*GOAL OF THE EXERCISE:* Once the line with "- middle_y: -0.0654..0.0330" is found in the entries below, repeat it and each following line exactly, up to and including the line with "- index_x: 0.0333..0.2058". Add no other lines.

Records from a collection:
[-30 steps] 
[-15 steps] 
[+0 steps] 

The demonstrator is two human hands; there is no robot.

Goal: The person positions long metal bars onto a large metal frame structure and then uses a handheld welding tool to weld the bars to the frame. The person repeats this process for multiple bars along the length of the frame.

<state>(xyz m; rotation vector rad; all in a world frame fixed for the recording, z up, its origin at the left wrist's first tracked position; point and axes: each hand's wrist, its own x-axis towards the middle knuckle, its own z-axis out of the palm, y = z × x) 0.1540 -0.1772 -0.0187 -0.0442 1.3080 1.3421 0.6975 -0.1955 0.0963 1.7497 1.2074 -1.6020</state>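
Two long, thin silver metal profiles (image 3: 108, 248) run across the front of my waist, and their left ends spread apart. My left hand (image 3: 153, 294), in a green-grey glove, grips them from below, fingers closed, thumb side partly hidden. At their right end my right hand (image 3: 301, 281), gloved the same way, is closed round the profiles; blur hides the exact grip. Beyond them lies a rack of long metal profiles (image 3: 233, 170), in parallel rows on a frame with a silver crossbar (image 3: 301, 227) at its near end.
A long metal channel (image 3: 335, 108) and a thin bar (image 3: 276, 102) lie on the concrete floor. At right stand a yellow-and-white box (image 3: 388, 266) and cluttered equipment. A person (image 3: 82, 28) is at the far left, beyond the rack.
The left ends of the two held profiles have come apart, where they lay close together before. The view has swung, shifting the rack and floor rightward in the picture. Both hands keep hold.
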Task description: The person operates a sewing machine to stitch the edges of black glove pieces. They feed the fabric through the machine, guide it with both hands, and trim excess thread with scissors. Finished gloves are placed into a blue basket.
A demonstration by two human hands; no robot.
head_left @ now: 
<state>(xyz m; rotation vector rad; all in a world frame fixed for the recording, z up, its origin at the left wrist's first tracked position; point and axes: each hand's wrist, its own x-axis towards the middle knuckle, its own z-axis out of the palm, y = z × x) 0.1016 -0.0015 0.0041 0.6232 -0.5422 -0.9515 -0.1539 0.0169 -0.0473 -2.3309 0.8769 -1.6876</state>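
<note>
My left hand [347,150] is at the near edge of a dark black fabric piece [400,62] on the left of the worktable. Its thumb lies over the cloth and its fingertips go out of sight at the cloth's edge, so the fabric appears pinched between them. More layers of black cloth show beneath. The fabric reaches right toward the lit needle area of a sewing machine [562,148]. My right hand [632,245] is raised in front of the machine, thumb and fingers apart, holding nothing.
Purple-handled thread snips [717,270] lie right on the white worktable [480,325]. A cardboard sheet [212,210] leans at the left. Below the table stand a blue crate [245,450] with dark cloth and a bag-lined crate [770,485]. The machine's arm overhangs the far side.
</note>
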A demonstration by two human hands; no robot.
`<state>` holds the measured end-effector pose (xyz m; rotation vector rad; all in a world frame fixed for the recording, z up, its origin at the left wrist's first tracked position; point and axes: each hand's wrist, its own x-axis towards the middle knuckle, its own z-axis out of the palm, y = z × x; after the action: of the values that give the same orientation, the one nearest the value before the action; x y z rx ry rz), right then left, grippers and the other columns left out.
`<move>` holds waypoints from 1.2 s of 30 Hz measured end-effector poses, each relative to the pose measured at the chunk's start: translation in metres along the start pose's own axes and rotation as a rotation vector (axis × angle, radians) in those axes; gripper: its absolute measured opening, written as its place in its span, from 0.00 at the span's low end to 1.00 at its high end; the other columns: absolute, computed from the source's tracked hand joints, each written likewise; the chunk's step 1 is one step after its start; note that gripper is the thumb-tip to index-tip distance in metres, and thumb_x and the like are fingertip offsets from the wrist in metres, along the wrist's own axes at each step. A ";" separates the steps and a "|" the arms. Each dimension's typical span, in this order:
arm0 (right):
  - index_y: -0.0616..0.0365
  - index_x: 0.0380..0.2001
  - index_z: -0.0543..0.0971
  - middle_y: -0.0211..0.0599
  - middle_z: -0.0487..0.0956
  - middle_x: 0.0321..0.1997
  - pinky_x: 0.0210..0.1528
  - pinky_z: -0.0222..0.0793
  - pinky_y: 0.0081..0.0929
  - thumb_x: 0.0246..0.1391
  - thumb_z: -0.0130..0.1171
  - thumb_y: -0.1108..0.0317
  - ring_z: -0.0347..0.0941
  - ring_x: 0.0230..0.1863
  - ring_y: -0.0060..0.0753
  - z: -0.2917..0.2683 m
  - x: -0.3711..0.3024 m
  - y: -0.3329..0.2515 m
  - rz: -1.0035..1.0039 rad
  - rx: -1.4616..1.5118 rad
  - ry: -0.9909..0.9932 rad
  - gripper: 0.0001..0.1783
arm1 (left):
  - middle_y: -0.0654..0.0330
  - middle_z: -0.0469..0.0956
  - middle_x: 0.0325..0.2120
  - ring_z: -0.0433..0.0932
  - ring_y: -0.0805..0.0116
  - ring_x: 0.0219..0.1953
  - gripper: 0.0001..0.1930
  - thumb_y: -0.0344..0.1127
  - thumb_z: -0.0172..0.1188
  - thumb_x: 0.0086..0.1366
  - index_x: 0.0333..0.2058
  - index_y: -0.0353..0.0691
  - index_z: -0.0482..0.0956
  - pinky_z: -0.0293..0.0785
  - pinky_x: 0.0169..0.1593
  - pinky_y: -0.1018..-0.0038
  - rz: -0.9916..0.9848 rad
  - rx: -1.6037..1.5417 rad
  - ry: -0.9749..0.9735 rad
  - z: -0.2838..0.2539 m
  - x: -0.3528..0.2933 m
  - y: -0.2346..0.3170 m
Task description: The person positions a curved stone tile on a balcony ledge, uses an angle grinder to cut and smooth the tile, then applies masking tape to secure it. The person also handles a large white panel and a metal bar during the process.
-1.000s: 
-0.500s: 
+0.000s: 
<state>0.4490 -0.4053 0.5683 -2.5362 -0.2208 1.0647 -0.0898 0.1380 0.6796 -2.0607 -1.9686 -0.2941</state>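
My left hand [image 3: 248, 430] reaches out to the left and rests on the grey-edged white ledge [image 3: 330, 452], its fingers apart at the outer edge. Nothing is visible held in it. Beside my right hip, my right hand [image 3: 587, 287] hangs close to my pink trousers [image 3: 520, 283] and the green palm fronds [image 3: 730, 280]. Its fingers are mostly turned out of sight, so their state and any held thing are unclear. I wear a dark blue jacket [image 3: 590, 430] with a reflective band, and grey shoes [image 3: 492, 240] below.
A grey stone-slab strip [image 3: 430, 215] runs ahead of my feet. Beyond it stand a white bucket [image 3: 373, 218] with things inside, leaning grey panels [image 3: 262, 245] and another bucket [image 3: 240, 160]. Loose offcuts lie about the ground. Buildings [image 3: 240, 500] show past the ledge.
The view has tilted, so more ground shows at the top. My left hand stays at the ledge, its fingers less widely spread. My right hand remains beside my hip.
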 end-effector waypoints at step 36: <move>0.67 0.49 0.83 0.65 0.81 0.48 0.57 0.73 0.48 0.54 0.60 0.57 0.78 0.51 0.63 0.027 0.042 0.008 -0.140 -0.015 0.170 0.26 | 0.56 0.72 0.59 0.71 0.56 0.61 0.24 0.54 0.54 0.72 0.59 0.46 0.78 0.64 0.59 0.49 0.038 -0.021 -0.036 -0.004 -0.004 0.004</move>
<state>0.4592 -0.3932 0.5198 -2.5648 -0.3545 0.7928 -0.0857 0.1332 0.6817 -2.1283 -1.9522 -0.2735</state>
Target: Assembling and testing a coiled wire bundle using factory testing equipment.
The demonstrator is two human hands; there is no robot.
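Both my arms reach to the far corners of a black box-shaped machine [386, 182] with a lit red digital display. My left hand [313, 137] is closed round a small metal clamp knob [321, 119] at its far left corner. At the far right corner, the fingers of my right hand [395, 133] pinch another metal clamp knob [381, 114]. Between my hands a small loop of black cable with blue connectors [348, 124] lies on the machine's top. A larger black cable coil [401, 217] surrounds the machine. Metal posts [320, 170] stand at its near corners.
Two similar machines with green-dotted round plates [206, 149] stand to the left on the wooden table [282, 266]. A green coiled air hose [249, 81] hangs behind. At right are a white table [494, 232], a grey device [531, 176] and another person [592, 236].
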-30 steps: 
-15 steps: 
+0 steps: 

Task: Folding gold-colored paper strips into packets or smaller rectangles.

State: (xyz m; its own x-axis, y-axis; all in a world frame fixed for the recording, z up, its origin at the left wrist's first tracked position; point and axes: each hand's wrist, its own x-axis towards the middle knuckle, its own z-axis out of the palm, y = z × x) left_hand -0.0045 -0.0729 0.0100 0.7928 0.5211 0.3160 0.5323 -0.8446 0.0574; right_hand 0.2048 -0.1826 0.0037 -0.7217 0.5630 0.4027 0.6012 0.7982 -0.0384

*ANSWER FOR THIS EXERCISE:*
  - middle_y: -0.0654..0.0330
  - middle_z: -0.0469..0.0956
  - middle_x: 0.0325..0.2120
  - ring_z: -0.0433..0.0932
  - ring_y: -0.0805..0.0116
  - ring_x: 0.0219..0.1953
  - gripper: 0.0001..0.1930
  - thumb_y: -0.0344..0.1127
  - thumb_z: -0.0172..0.1188
  - thumb_x: 0.0086..0.1366
  - index_x: 0.0333..0.2058

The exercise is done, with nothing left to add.